◆ **Exercise prompt**:
Search the records for the word "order" and copy every line in which it occurs.

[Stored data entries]
· · · · ·

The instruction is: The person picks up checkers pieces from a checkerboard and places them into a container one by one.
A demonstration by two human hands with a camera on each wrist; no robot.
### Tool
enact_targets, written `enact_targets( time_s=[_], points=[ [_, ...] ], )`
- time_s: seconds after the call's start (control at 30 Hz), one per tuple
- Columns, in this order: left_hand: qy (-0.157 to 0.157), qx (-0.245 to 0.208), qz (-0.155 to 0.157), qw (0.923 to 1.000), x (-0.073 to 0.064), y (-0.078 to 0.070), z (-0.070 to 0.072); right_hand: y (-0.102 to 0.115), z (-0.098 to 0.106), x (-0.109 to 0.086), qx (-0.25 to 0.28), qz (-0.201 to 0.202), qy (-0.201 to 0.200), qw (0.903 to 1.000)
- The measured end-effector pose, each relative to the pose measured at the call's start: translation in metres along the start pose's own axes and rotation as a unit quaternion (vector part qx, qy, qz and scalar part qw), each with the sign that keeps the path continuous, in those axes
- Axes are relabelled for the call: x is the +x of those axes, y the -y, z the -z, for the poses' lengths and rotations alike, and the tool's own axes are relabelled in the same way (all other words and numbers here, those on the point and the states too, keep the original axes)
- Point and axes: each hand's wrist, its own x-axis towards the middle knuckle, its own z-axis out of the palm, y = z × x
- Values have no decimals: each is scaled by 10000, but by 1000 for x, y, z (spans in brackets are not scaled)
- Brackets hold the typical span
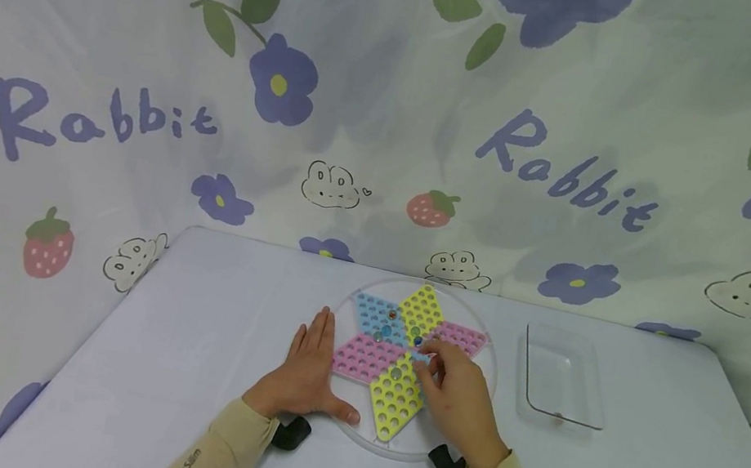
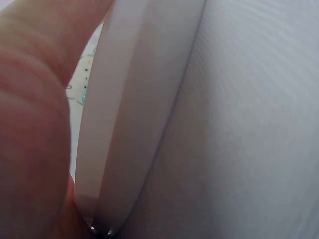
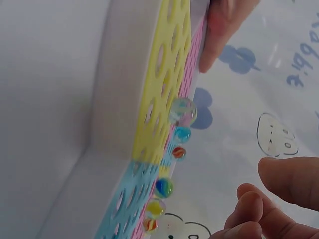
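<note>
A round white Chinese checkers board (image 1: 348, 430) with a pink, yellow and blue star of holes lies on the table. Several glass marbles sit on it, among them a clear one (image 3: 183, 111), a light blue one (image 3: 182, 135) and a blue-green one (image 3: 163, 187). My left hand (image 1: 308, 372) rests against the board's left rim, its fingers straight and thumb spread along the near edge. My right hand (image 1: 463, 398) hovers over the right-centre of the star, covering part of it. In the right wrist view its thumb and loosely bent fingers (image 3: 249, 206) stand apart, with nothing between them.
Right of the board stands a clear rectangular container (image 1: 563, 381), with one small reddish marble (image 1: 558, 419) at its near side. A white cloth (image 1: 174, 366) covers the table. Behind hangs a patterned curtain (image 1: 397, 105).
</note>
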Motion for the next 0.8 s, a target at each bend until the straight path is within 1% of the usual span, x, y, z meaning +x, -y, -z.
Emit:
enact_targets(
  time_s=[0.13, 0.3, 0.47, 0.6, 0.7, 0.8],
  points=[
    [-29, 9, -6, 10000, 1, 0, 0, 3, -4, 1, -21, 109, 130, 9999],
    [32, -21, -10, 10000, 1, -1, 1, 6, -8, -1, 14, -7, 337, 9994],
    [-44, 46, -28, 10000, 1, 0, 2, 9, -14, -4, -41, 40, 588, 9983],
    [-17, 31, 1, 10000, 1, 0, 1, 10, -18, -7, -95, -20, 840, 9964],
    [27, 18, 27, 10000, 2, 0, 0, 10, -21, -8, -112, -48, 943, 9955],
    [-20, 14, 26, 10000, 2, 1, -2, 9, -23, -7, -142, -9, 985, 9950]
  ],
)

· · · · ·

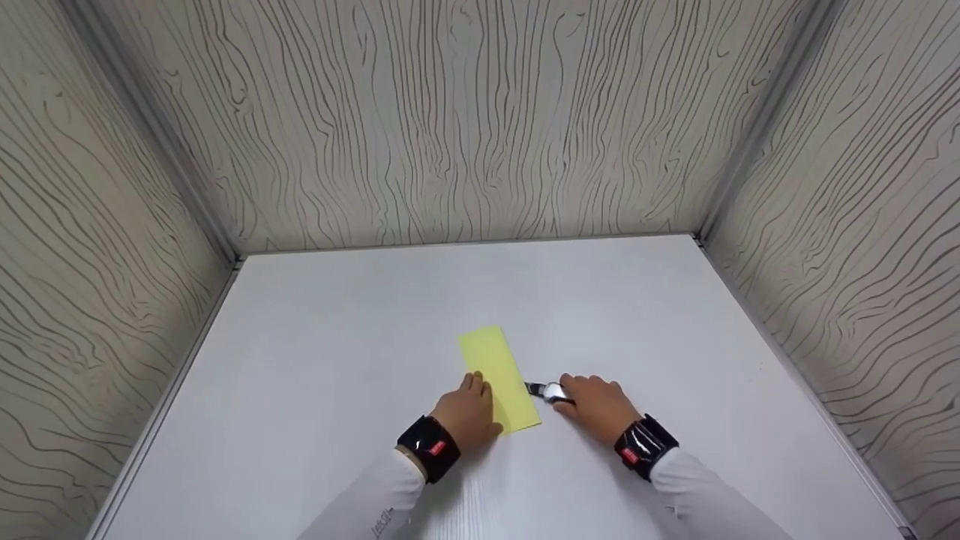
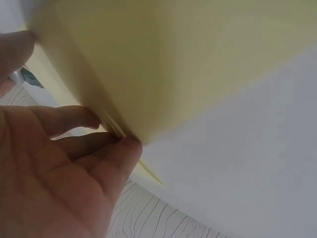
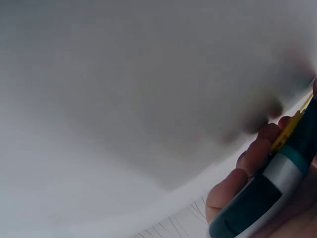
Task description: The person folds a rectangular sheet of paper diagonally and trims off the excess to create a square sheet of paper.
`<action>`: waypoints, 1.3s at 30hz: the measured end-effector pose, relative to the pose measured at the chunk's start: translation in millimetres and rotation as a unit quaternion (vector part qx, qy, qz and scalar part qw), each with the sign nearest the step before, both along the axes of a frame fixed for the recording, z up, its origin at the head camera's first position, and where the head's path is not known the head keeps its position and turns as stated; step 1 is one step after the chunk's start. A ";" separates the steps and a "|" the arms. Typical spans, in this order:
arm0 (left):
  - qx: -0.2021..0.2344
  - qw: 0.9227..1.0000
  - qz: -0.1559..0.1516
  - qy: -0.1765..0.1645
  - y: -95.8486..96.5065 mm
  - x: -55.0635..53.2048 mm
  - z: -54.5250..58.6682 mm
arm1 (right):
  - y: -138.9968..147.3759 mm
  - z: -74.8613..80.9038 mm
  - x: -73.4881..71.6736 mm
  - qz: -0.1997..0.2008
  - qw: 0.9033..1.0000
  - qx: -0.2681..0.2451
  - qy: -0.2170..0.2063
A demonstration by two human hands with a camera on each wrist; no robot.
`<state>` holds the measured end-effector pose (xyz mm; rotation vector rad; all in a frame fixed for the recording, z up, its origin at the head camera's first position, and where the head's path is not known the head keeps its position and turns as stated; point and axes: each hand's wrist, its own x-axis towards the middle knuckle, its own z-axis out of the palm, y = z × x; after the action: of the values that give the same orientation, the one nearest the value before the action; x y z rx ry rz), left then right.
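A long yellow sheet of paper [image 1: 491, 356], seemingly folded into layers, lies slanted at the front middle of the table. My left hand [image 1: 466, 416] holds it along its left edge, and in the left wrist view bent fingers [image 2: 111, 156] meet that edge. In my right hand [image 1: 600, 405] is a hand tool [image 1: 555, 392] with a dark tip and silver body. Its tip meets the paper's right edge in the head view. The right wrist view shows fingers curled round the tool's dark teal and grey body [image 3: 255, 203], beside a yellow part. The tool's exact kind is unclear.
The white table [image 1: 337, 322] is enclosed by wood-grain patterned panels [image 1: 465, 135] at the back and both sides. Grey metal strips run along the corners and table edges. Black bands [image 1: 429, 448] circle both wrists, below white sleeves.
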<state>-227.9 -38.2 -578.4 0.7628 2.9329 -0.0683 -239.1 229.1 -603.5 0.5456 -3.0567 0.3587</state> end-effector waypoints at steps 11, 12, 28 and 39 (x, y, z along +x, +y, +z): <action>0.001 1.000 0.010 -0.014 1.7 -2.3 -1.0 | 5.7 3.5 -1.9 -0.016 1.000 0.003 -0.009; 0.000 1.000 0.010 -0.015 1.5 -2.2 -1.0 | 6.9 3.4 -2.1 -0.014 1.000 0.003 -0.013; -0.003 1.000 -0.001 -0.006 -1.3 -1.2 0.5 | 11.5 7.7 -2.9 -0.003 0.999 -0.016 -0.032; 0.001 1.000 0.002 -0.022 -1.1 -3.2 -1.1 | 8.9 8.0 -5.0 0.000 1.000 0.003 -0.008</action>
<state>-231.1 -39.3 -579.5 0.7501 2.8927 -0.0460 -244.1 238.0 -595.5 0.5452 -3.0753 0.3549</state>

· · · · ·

◆ **Output of the task**:
- Columns, in this order: left_hand: qy (-0.157 to 0.157), qx (-0.245 to 0.208), qz (-0.155 to 0.157), qw (0.923 to 1.000), x (-0.073 to 0.064), y (-0.078 to 0.070), z (-0.070 to 0.072); right_hand: y (-0.102 to 0.115), z (-0.098 to 0.106), x (-0.109 to 0.086), qx (-0.25 to 0.28), qz (-0.201 to 0.202), qy (-0.201 to 0.200), qw (0.903 to 1.000)
`<action>`: waypoints, 1.3s at 30hz: the measured end-effector pose, relative to the pose measured at the chunk's start: translation in millimetres and rotation as a unit quaternion (vector part qx, qy, qz and scalar part qw), each with the sign nearest the step before, both along the axes of a frame fixed for the recording, z up, its origin at the head camera's first position, and where the head's path is not known the head keeps its position and turns as stated; step 1 is one step after the chunk's start. A ";" separates the steps and a "|" the arms. Typical spans, in this order:

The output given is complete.